Here is the point: Humans have NEVER made a purchasing decision using our BRAIN, instead we use our GUT, and what makes us feel good, important, validated, powerful, awesome, welcome etc… When someone asks you to make a final decision we don’t say “I’ve evaluated the facts and decided that I will choose the SONY. Instead we say “I FEEL good about the SONY”… Why? Because we all know that when our friends come over to watch the game they will say “WOW… Nice, and it’s a SONY.”

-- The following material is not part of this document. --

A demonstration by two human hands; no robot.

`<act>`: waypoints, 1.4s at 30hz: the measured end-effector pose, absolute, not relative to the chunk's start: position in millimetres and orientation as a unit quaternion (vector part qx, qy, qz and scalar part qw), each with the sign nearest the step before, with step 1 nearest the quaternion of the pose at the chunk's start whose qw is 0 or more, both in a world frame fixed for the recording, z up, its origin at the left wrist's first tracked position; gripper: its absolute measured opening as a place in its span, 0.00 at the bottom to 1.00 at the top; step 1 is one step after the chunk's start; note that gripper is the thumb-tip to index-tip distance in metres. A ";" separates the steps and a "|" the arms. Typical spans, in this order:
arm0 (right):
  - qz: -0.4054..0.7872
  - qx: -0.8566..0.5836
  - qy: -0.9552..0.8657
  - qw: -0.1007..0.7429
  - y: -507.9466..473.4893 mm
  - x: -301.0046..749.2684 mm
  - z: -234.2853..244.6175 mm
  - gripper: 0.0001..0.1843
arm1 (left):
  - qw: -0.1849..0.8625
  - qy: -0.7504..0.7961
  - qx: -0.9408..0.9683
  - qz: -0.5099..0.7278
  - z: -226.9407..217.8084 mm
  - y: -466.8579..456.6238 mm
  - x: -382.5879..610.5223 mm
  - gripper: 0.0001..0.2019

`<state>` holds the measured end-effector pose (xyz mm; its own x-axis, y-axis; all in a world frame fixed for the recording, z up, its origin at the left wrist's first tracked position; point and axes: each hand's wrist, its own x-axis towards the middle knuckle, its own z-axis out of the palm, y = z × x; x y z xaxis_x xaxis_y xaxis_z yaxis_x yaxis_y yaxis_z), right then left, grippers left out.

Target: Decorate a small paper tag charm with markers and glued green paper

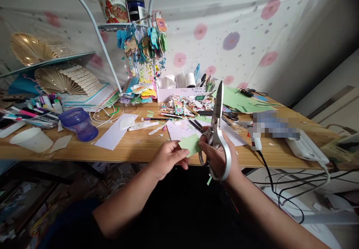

Ken went on to explain how Harley creates disciples, not customers. Brand Ambassadors are not just owners. This is done through something he called "Visible Passion and Enthusiasm." He explains how contagious this is and that people become Visibly Passionate and Enthusiastic by having their own chance to share their story (Which is really your story that becomes part of them through their own personal experience). And here is the kicker in all of this: People love to talk about their favorite person in the world… Themselves!
People want to say “Look at me!” “Notice me!” This is why Facebook and all social networking works. People say look at me, and even more exciting, people validate it and say “I like that”. The result is dopamine, and people are addicted to it. So where all of this is leading to is that in order to differentiate your company from all the other companies out there, the story has to resonate with people in their gut. As you get to the heart, and don’t worry about the head, you will unlock success for your company.
Ken closed with this: “What is the message that you want them to share, and how are you going to get them to share it?”